Among the strengths, we highlight the scope of the research, which is the largest study to investigate physicians’ knowledge, attitudes, and practices regarding abortion care in Brazil; the analysis by region of the country, allowing the identification of differences that can enable the development of differentiated strategies, considering Brazil’s continental size and regional diversity; and the use of a self-completed and anonymous form, aiming to avoid responses considered desirable by ensuring confidentiality and anonymity. However, the potential for social desirability bias cannot be ruled out, and self-reported knowledge, attitudes, and practices should be viewed as conservative outcomes, suggesting that abortion assistance in the country may be even more limited.
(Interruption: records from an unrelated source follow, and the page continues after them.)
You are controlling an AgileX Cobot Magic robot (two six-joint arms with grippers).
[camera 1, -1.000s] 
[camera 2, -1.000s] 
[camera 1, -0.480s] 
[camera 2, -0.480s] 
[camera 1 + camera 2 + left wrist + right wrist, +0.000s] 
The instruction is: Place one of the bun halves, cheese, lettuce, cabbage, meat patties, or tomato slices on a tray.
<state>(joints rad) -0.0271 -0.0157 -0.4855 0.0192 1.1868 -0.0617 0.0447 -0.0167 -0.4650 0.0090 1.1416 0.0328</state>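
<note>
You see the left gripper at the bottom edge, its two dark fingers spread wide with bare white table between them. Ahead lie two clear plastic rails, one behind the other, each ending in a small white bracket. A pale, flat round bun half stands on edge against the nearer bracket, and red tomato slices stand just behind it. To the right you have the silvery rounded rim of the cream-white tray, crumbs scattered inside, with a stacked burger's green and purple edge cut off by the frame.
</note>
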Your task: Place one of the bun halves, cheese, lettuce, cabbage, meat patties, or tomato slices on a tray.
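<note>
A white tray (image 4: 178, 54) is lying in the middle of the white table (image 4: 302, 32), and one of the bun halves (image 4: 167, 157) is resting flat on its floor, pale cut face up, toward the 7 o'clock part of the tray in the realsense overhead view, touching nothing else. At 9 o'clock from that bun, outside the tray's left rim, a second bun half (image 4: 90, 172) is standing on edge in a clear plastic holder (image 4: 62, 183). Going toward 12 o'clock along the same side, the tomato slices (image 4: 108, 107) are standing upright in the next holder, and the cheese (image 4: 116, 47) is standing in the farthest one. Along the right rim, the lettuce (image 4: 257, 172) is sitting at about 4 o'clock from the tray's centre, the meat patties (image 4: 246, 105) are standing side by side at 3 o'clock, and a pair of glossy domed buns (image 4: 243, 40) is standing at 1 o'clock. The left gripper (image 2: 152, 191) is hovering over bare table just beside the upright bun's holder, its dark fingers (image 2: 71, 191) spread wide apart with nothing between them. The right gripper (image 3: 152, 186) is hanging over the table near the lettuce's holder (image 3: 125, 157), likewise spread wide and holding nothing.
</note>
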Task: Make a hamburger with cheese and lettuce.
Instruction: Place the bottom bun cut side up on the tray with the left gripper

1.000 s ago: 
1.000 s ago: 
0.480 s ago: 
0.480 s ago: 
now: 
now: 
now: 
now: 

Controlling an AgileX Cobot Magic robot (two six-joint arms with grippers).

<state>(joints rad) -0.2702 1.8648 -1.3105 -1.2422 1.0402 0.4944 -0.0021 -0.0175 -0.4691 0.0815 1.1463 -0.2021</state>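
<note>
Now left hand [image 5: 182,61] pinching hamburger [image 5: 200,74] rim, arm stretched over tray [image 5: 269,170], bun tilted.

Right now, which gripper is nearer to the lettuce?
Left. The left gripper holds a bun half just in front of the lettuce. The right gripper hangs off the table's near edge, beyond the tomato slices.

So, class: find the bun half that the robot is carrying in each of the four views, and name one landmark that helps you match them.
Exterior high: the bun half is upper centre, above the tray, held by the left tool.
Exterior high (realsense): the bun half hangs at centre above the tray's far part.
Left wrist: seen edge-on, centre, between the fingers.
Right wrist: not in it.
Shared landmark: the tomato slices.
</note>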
In conclusion, access to legal abortion in Brazil is limited, and legislative proposals seek to further restrict it. Medical professionals responsible for providing care tend to hold a conservative view on termination of pregnancy, despite evidence that the ban increases unsafe abortions and, consequently, maternal morbidity and mortality. Low availability of MVA was observed in all regions, and ensuring supplies is essential for expanding MVA use in the country, replacing uterine curettage in pregnancies up to 13 weeks, in accordance with the best scientific evidence3. Less knowledge and agreement about medical abortion outside the hospital setting were also observed, which may be a barrier to expanding its use in primary care and by other health professionals, as recommended by the WHO3.

Problems in existing legal abortion care services have been identified, including low availability of a multidisciplinary team, which is recommended by Brazilian standards of care19; the service requirement for a police report or court order; and the frequent reliance on conscientious objection to avoid providing care in these cases. Prejudice, a lack of empathy, and reporting women who likely terminated their pregnancies to authorities threaten the quality of care for women hospitalized for abortion, even those hospitalized with spontaneous miscarriages, due to the suspicion surrounding these women in a context of legal restrictions20.

To expand access to safe abortion, it is necessary to review the authorizations for the use and marketing of medications for medical abortion; allow other professionals, such as primary care physicians and nurses, to provide care; promote training that addresses women’s sexual and reproductive rights beyond biological and clinical management aspects of abortion care; as well as the need to implement clinical guidelines that ensure care based on scientific evidence and on women´s needs.